# Superstore Sales Data Analysis Project
---
### Project Overview
This project analyzes the sales data of a fictional retail store (Superstore) to extract meaningful business insights.

**Dataset:** `Sample - Superstore.csv`

**Objectives:**
- Explore sales patterns by category, sub-category, and geography
- Analyze profit and discounts
- Study sales trends over time
- Perform customer segmentation using RFM analysis

**Tools:** Python, Pandas, Matplotlib, Seaborn, Jupyter Notebook


## 1. Import Libraries & Load Data

In [None]:
import pandas as pd
import matplotlib.pyplot as plt
import seaborn as sns

sns.set_style('whitegrid')
sns.set_palette('muted')

# Load data
df = pd.read_csv('Sample - Superstore.csv', encoding='latin1')

# Preview data
df.head()

## 2. Data Cleaning & Preprocessing

In [None]:
# Check for missing values
print(df.isnull().sum())

# Drop duplicates if any
df = df.drop_duplicates()

# Convert 'Order Date' to datetime
df['Order Date'] = pd.to_datetime(df['Order Date'], errors='coerce')

# Verify changes
df.info()

## 3. Exploratory Data Analysis (EDA)

### 3.1 Sales by Category

In [None]:
sales_by_category = df.groupby('Category')['Sales'].sum().sort_values(ascending=False)
plt.figure(figsize=(8,5))
sns.barplot(x=sales_by_category.index, y=sales_by_category.values)
plt.title('Total Sales by Category')
plt.xlabel('Category')
plt.ylabel('Sales')
plt.show()

### 3.2 Top 10 Sub-Categories by Sales

In [None]:
top_subcategories = df.groupby('Sub-Category')['Sales'].sum().sort_values(ascending=False).head(10)
plt.figure(figsize=(10,6))
sns.barplot(x=top_subcategories.index, y=top_subcategories.values)
plt.title('Top 10 Sub-Categories by Sales')
plt.xticks(rotation=45)
plt.show()

### 3.3 Sales Over Time

In [None]:
df['Year'] = df['Order Date'].dt.year
df['Month'] = df['Order Date'].dt.month
sales_by_month = df.groupby(['Year', 'Month'])['Sales'].sum().reset_index()
sales_by_month['Year-Month'] = sales_by_month['Year'].astype(str) + '-' + sales_by_month['Month'].astype(str)
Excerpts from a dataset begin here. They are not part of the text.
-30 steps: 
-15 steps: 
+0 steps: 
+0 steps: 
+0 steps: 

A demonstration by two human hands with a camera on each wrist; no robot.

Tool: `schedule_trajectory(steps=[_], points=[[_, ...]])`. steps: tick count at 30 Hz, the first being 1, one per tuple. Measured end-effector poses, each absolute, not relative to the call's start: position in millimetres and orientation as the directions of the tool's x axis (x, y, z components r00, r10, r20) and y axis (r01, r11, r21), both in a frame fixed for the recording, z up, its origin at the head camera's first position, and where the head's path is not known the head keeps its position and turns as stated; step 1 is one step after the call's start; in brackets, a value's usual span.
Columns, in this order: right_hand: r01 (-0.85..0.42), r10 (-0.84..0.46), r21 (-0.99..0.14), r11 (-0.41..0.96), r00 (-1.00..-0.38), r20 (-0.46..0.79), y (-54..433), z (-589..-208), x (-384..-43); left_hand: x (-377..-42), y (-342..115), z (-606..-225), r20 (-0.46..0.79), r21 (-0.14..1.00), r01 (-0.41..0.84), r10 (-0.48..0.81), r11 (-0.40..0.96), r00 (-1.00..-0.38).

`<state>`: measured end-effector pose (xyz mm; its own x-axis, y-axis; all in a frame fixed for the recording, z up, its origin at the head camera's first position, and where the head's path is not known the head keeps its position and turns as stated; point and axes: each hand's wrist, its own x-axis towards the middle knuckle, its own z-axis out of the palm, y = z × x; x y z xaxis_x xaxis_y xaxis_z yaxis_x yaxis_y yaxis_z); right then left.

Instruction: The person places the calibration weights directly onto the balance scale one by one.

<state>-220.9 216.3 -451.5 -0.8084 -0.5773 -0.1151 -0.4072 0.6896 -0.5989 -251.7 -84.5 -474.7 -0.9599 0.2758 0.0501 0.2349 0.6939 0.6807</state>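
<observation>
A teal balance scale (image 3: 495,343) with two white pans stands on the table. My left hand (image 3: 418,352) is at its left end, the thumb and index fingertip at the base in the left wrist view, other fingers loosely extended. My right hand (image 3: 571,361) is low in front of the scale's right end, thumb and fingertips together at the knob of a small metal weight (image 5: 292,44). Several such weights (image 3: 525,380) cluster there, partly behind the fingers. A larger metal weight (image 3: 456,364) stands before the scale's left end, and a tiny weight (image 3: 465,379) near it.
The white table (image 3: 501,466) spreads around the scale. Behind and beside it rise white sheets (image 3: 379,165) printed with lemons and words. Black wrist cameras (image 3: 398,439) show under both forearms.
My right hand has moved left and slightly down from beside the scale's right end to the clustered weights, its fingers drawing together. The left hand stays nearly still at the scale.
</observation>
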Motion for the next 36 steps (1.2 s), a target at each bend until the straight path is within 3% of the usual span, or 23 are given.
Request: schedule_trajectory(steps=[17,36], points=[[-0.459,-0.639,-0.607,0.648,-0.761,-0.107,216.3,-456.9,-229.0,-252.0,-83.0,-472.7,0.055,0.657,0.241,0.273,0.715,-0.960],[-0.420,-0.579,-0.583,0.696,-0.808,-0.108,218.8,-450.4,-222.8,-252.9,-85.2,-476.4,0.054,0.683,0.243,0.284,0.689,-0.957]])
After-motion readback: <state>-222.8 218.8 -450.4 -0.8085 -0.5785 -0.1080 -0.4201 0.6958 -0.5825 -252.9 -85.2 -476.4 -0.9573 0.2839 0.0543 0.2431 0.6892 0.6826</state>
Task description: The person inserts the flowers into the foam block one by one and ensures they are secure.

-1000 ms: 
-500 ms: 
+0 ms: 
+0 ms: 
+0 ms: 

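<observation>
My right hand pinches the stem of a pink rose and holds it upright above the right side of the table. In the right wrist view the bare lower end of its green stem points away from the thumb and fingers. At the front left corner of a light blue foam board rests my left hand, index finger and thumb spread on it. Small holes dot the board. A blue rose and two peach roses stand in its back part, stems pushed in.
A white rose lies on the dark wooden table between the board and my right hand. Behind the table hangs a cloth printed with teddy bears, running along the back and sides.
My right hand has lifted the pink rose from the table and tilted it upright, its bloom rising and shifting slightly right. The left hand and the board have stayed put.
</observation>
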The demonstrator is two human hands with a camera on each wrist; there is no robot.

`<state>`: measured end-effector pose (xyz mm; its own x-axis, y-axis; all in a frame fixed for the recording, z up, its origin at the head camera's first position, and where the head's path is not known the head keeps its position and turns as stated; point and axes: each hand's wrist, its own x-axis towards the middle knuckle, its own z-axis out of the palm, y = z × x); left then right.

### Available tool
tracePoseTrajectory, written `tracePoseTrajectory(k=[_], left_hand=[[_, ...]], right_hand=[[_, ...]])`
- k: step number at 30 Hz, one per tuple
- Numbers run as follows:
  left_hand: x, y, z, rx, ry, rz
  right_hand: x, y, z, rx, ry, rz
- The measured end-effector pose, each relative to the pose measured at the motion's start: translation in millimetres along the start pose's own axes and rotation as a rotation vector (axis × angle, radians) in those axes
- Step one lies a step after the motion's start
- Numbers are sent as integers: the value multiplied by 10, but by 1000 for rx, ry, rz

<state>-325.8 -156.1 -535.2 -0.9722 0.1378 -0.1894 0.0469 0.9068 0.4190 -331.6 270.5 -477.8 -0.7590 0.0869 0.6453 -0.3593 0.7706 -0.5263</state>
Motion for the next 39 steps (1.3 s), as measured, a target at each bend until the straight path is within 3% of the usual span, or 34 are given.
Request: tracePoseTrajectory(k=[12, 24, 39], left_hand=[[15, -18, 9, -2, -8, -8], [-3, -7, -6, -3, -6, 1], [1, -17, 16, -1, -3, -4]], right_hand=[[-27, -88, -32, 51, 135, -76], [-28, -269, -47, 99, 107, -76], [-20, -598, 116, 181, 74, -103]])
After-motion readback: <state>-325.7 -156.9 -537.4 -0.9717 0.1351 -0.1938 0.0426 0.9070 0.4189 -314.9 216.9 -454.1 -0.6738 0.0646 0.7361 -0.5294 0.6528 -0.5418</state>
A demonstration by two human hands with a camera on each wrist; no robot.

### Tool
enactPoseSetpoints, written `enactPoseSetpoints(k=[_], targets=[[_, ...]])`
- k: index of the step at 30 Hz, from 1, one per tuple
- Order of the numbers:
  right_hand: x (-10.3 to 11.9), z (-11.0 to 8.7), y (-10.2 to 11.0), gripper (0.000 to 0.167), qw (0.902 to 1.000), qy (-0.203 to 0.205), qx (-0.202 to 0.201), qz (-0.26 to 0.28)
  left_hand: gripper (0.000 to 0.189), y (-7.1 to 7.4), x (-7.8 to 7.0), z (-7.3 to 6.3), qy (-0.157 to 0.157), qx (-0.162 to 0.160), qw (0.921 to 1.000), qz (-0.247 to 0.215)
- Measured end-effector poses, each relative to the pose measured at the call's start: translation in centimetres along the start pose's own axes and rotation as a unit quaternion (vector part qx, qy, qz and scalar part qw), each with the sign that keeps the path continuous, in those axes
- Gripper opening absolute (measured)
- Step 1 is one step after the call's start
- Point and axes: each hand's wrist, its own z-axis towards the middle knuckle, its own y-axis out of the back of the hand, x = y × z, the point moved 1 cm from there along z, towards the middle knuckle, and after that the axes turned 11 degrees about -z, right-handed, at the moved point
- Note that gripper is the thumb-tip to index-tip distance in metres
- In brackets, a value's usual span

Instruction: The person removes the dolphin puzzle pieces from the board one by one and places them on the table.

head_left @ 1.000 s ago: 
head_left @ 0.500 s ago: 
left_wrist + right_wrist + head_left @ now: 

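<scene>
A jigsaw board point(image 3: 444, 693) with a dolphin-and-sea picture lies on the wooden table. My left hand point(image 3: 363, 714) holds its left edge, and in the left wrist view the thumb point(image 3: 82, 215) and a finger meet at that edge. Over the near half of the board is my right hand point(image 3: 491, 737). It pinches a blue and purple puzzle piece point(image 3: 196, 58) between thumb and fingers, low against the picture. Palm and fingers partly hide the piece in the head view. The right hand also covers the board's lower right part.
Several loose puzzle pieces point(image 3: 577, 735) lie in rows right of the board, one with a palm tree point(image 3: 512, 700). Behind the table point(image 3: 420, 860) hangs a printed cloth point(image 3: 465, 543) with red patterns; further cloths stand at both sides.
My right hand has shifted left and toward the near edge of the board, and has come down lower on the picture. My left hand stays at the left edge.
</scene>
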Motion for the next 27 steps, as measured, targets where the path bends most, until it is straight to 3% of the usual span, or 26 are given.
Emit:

plt.figure(figsize=(12,6))
sns.lineplot(data=sales_by_month, x='Year-Month', y='Sales', marker='o')
plt.title('Monthly Sales Over Time')
plt.xticks(rotation=45)
plt.xlabel('Year-Month')
plt.ylabel('Sales')
plt.show()

### 3.4 Profit and Discount Analysis

In [None]:
profit_by_category = df.groupby('Category')['Profit'].sum().sort_values(ascending=False)
plt.figure(figsize=(8,5))
sns.barplot(x=profit_by_category.index, y=profit_by_category.values)
plt.title('Total Profit by Category')
plt.xlabel('Category')
plt.ylabel('Profit')
plt.show()

In [None]:
plt.figure(figsize=(8,6))
sns.scatterplot(x='Discount', y='Profit', data=df)
plt.title('Discount vs Profit')
plt.show()

## 4. Geographic Analysis

In [None]:
sales_by_region = df.groupby('Region')['Sales'].sum().sort_values(ascending=False)
plt.figure(figsize=(8,5))
sns.barplot(x=sales_by_region.index, y=sales_by_region.values)
plt.title('Total Sales by Region')
plt.xlabel('Region')
plt.ylabel('Sales')
plt.show()

In [None]:
top_states = df.groupby('State')['Sales'].sum().sort_values(ascending=False).head(10)
plt.figure(figsize=(12,6))
sns.barplot(x=top_states.index, y=top_states.values)
plt.title('Top 10 States by Sales')
plt.xticks(rotation=45)
plt.xlabel('State')
plt.ylabel('Sales')
plt.show()

## 5. Customer Segmentation Using RFM Analysis

In [None]:
# Recency, Frequency, Monetary (RFM) analysis
import datetime as dt

# Reference date (day after last order)
snapshot_date = df['Order Date'].max() + pd.Timedelta(days=1)

# Calculate R, F, M
rfm = df.groupby('Customer ID').agg({
    'Order Date': lambda x: (snapshot_date - x.max()).days,
    'Order ID': 'nunique',
    'Sales': 'sum'
})
rfm.rename(columns={'Order Date': 'Recency', 'Order ID': 'Frequency', 'Sales': 'Monetary'}, inplace=True)

# Display head
rfm.head()

### 5.1 RFM Score and Segmentation

In [None]:
# Assign scores 1-5 for each R, F, M
rfm['R_Score'] = pd.qcut(rfm['Recency'], 5, labels=range(5,0,-1))
rfm['F_Score'] = pd.qcut(rfm['Frequency'], 5, labels=range(1,6))
rfm['M_Score'] = pd.qcut(rfm['Monetary'], 5, labels=range(1,6))

# Calculate RFM Segment
rfm['RFM_Segment'] = rfm['R_Score'].astype(str) + rfm['F_Score'].astype(str) + rfm['M_Score'].astype(str)

# Calculate RFM Score
rfm['RFM_Score'] = rfm[['R_Score', 'F_Score', 'M_Score']].astype(int).sum(axis=1)

rfm.head()

### 5.2 Visualize RFM Segments Distribution

In [None]:
plt.figure(figsize=(10,5))
sns.countplot(x='RFM_Score', data=rfm)
plt.title('Distribution of RFM Scores')
plt.show()

## 6. Conclusion
This analysis provided valuable insights into the Superstore's sales performance, profitability, and customer segments. 

Key points:
- Electronics and Furniture are the top sales categories
- Sales and profit trends show seasonality
- Customer segmentation via RFM can guide marketing efforts

Next steps could include predictive modeling for sales forecasting or deeper customer behavior analysis.